> **WHAT THE EXERCISE ASKS**
Write out the lines below exactly, beginning at the one with "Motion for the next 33" and stopping after the one with "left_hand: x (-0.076"; the pictures are not copied.

------ DATA IN THIS EXERCISE ------

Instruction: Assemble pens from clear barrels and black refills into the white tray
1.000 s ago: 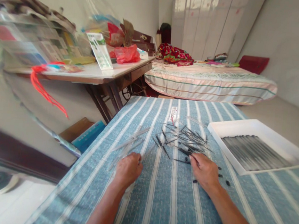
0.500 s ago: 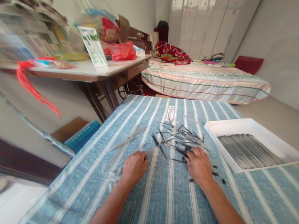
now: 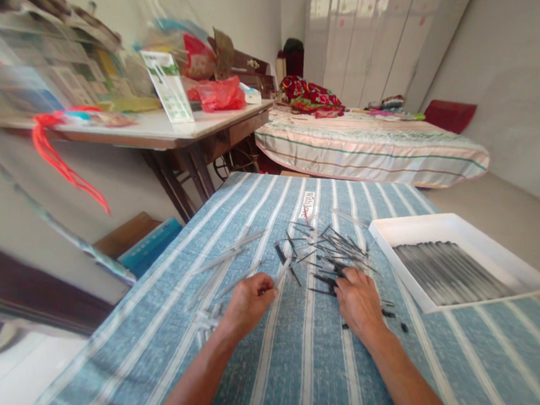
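Since the clear tube (image 3: 284,272) looks thin, light, stiff and slick, pinching its near end seems best, as the left hand (image 3: 251,300) does with thumb and fingers closed, beside the black sticks (image 3: 324,279). The right hand (image 3: 360,300) curls partly over those sticks; whether it grips any, I cannot tell. Compared with half a second ago, the left fingertips sit slightly further right.

1. Blue with white stripes on the tablecloth (image 3: 284,367).
2. Plain black on the thin rods (image 3: 342,241).
3. Translucent grey-white on the slim tubes (image 3: 230,252).
4. White on the box (image 3: 419,228), smoky grey on the row of sticks (image 3: 448,275) inside.
5. Red, multicoloured print on the blanket (image 3: 307,97).
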Demonstrator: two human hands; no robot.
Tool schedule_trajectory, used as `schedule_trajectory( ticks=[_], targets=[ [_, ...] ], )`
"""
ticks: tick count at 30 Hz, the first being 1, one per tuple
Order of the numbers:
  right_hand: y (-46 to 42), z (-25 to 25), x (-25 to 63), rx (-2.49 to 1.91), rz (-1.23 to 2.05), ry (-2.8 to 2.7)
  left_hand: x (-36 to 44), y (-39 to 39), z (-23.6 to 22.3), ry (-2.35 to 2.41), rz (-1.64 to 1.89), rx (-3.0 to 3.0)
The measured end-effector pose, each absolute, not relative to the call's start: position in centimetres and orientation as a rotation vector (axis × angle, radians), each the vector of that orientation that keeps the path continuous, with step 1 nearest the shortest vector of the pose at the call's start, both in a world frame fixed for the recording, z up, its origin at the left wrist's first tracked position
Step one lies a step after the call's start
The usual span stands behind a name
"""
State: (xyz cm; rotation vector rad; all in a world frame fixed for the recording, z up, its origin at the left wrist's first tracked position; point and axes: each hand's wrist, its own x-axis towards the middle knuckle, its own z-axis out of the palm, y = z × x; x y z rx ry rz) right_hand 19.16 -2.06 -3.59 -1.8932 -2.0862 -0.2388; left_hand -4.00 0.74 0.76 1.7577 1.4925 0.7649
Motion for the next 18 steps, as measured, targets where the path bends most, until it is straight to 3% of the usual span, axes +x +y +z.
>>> schedule_trajectory(
  ticks=[8, 18],
  targets=[
    [-2.2, -3.75, 19.03, -1.827, -0.241, -2.112, -3.54, 0.57, 0.11, 1.265, 0.796, 1.238],
    [-2.17, -4.01, 19.12, -1.74, -0.216, -2.115, -3.27, 0.04, 0.98, 1.24, 0.755, 1.187]
  ],
)
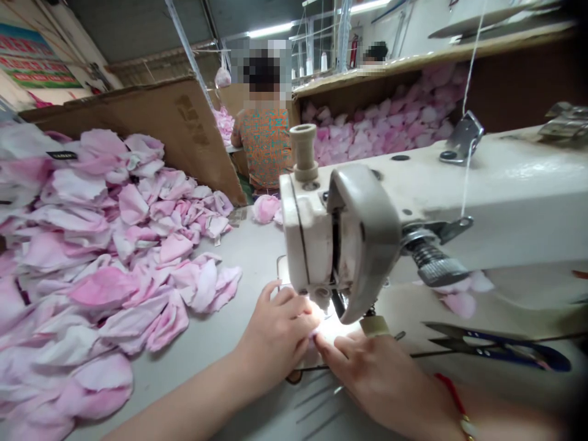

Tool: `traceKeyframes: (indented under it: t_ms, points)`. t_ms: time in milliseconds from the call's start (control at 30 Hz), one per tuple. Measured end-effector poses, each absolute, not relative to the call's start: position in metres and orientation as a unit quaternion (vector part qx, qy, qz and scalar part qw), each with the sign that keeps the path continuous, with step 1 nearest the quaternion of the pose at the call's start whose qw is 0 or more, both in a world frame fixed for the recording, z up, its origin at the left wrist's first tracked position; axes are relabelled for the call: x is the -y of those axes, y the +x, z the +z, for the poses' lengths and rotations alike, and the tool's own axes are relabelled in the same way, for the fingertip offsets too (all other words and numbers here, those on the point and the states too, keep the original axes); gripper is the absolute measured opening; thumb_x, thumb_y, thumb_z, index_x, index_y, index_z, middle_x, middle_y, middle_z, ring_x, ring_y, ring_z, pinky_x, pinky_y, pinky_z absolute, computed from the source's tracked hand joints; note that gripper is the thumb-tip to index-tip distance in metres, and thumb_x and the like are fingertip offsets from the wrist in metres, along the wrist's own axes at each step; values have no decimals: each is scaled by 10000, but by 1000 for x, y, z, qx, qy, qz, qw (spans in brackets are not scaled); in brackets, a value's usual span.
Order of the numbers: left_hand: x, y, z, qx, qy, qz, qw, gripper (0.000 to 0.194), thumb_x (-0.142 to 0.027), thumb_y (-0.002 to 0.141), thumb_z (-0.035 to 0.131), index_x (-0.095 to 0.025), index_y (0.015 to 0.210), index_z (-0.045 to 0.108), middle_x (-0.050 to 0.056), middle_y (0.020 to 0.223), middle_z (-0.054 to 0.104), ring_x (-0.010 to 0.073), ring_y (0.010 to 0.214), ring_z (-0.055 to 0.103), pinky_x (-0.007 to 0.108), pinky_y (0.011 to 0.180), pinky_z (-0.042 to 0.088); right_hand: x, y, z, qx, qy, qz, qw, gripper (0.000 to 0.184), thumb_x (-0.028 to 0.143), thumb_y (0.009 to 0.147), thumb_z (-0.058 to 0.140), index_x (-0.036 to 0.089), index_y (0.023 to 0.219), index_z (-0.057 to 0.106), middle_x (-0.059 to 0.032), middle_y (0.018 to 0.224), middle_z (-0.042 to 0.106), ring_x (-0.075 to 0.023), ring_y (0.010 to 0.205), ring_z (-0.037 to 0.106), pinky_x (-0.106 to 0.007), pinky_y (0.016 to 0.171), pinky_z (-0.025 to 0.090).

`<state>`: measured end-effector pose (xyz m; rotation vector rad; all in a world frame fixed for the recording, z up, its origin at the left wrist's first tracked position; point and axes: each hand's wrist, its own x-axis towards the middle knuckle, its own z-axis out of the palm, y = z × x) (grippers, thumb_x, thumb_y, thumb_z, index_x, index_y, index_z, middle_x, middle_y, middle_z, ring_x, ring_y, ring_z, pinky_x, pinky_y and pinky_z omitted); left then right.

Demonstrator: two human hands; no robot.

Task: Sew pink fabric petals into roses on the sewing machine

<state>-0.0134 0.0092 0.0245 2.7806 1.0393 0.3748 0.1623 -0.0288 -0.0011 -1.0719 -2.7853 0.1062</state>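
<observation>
While the small pink fabric piece [314, 334] is positioned at the needle area of the sewing machine [349, 233], it is grasped by the curled left hand [275, 331]. The right hand [367, 373] is extended against it, though its grip cannot be determined (glare obscures the fingertips). Loose pink fabric pieces [92, 245] are heaped on the counter [215, 349] within left-hand reach, and thread snips [496, 346] are laid near the right hand.

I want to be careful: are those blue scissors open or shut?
Open: the blue thread snips show their two metal blades spread apart.
</observation>
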Motion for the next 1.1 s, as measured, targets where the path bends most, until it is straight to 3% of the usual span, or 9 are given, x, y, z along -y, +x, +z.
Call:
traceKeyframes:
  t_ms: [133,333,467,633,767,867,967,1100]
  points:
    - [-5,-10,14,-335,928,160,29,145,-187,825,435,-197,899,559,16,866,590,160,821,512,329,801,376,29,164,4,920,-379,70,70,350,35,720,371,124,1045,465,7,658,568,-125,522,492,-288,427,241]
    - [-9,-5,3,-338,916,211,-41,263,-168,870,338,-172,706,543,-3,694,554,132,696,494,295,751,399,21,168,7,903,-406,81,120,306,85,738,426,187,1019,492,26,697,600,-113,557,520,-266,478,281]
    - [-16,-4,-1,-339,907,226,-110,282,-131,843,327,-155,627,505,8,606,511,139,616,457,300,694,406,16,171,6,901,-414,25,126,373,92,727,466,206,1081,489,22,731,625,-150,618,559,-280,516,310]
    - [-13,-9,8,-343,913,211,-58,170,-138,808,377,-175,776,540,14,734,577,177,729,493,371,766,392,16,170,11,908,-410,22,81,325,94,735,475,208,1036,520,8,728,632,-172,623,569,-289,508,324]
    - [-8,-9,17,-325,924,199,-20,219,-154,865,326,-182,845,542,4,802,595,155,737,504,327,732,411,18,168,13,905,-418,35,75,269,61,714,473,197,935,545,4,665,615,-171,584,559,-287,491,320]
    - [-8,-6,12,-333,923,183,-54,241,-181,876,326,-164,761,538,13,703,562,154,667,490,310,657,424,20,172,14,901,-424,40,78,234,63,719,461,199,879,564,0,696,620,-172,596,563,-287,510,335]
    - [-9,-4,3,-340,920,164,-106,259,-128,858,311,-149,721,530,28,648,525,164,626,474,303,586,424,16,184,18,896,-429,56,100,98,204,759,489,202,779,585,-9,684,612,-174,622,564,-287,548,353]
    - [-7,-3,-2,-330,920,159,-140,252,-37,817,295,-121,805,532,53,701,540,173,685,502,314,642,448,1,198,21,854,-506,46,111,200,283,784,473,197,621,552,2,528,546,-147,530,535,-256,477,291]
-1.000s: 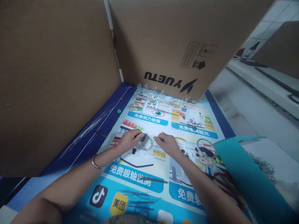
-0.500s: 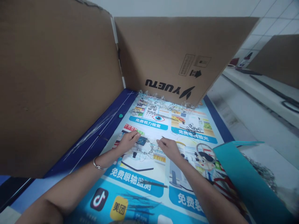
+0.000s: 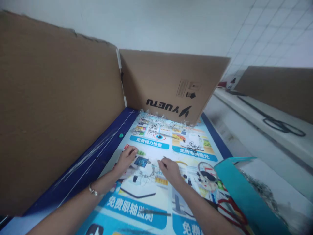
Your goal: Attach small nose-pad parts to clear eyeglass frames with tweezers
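Note:
My left hand point(image 3: 126, 159) rests on a printed blue poster point(image 3: 151, 199) that covers the table, fingers curled, a bracelet on its wrist. My right hand point(image 3: 169, 169) lies a little to the right, fingers pinched together on a thin wire-like piece. Between the two hands sits a small tangle of thin metal wire parts point(image 3: 149, 170). Whether the left fingers hold anything is hidden.
Tall cardboard walls stand at the left point(image 3: 56, 114) and at the back point(image 3: 171, 85). Several small clear and metal parts point(image 3: 161, 118) lie along the back wall, dark rings point(image 3: 193, 144) further right. A teal sheet point(image 3: 242, 195) rises at the right. A white bench with a cable point(image 3: 281, 124) runs beyond.
The camera has tilted upward, so the wall above the cardboard now shows. Both hands stay near the wire parts; the left hand has shifted slightly left.

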The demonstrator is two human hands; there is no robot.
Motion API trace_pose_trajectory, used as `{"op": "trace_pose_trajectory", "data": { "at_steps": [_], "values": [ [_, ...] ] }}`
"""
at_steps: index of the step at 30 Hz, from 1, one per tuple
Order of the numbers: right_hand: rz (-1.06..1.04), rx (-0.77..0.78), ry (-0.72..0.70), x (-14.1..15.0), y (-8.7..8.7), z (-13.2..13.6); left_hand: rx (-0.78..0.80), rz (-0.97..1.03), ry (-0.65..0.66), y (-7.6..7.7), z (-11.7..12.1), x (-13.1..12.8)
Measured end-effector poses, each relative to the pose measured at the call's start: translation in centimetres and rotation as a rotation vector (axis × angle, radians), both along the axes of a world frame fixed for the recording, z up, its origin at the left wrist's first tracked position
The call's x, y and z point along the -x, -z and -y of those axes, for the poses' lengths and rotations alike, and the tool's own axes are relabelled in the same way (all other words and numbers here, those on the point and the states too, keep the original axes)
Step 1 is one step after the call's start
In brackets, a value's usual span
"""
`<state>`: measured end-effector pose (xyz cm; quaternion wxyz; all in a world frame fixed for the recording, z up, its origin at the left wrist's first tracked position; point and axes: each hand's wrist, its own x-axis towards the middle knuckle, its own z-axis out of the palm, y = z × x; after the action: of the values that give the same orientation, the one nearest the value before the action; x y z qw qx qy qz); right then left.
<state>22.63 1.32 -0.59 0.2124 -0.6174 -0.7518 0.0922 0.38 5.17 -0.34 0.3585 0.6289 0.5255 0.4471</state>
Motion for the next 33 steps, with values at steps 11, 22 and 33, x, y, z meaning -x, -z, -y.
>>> {"op": "trace_pose_trajectory", "data": {
  "at_steps": [11, 22, 33],
  "values": [
    [0.349, 0.067, -0.027, -1.6, -5.0, -1.8, 0.000, 0.139, -0.023, -0.3, 0.1, -0.4],
    [0.668, 0.156, 0.125, -5.4, -4.9, -10.4, -0.077, 0.013, 0.003, 0.3, -0.1, 0.1],
    [0.823, 0.168, 0.055, -6.0, -1.5, -13.1, -0.173, -0.031, 0.081, 0.6, 0.1, 0.2]
  ]
}}
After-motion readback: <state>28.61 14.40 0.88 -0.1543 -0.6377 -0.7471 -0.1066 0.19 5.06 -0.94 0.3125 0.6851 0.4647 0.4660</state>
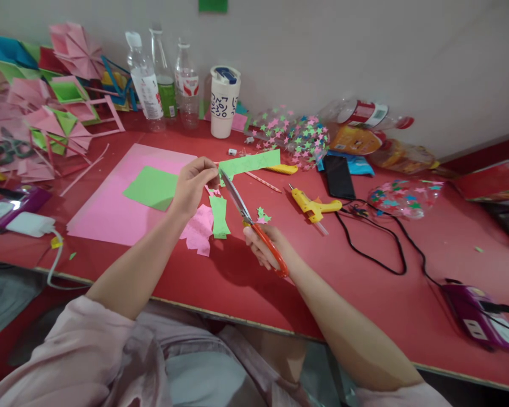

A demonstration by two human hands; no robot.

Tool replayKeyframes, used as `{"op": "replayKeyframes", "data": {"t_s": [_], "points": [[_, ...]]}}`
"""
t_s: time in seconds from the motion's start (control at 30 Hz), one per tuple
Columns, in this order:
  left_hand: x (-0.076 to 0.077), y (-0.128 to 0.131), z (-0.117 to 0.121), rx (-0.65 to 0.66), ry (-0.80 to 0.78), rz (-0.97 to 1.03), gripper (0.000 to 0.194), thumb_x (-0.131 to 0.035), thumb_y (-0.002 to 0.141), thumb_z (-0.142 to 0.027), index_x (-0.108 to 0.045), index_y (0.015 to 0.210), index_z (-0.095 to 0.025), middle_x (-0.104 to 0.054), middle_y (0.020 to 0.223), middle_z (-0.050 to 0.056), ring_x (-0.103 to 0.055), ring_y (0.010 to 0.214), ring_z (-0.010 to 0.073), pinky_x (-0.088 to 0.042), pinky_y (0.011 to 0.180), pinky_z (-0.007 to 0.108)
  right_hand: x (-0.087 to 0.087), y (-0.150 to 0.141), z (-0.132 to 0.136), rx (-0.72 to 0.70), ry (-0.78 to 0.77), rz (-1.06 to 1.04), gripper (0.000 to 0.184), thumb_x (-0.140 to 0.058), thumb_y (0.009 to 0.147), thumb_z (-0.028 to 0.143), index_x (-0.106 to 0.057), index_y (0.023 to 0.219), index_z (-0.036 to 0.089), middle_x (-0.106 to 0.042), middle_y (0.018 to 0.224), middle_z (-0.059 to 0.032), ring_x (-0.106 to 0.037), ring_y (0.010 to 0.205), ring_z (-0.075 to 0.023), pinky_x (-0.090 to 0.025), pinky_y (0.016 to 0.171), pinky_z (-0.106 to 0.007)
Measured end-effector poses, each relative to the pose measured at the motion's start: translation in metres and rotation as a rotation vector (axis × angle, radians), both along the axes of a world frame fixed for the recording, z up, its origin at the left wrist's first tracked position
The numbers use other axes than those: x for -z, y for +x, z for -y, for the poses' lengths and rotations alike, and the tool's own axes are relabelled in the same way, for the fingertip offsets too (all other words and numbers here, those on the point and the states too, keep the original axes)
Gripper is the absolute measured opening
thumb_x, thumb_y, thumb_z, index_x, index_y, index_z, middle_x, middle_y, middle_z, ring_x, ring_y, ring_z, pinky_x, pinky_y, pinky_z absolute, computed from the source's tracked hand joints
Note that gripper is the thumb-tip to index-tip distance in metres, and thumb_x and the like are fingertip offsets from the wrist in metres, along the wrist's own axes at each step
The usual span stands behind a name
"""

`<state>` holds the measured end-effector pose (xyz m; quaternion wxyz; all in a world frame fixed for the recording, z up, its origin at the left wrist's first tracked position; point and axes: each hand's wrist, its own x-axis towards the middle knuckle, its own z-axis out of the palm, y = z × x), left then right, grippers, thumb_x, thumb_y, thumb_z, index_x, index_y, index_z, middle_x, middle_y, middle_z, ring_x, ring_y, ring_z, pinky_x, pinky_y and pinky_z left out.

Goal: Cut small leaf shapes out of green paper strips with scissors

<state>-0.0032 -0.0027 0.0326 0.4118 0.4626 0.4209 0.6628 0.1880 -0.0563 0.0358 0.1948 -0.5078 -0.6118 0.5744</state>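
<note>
My left hand [195, 183] pinches the left end of a green paper strip [252, 162] above the table. In my right hand [263, 246] are scissors [274, 249] with orange-red handles, their blades at the strip's left end, close to my left fingertips. Under the blades lie a green paper scrap [219, 217] and crumpled pink paper scraps [200, 230]. Small green cut-out stars [263, 215] rest just beyond my right hand. Beside my left wrist, a green paper square [150, 188] lies on a large pink sheet [106, 217].
A yellow glue gun [314, 204] lies right of the scissors, with a black phone [338, 176] behind it. Plastic bottles [186, 85] and a white cup [224, 104] stand along the wall. Folded paper crafts [59, 127] crowd the left. A purple power strip [483, 316] sits at right.
</note>
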Motion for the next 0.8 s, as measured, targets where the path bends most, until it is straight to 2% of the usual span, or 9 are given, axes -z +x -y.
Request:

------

> **RESPONSE TO THE EXERCISE**
Motion for the next 33 steps, with values at steps 11, 22 and 33, x, y, z meaning -x, -z, -y.
>>> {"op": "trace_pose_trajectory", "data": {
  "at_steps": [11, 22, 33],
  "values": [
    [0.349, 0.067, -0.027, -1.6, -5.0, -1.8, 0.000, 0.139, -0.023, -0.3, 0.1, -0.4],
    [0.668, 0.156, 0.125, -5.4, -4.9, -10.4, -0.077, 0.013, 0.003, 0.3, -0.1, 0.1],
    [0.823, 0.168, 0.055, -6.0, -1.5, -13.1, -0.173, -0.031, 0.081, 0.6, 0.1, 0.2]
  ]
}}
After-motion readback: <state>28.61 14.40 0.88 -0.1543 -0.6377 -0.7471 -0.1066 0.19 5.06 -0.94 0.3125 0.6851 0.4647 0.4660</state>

A demonstration by two human hands; no robot.

Tool replayKeyframes, used as `{"op": "replayKeyframes", "data": {"t_s": [_], "points": [[_, ...]]}}`
"""
t_s: time in seconds from the motion's start (control at 30 Hz), one per tuple
Columns, in this order:
  left_hand: x (-0.076 to 0.077), y (-0.128 to 0.131), z (-0.117 to 0.121), rx (-0.65 to 0.66), ry (-0.80 to 0.78), rz (-0.97 to 1.03), gripper (0.000 to 0.194), thumb_x (-0.131 to 0.035), thumb_y (-0.002 to 0.141), thumb_z (-0.142 to 0.027), index_x (-0.108 to 0.045), index_y (0.015 to 0.210), index_z (-0.095 to 0.025), middle_x (-0.104 to 0.054), middle_y (0.020 to 0.223), middle_z (-0.050 to 0.056), ring_x (-0.103 to 0.055), ring_y (0.010 to 0.214), ring_z (-0.010 to 0.073), pinky_x (-0.088 to 0.042), pinky_y (0.011 to 0.180), pinky_z (-0.007 to 0.108)

Nothing further remains in this exercise.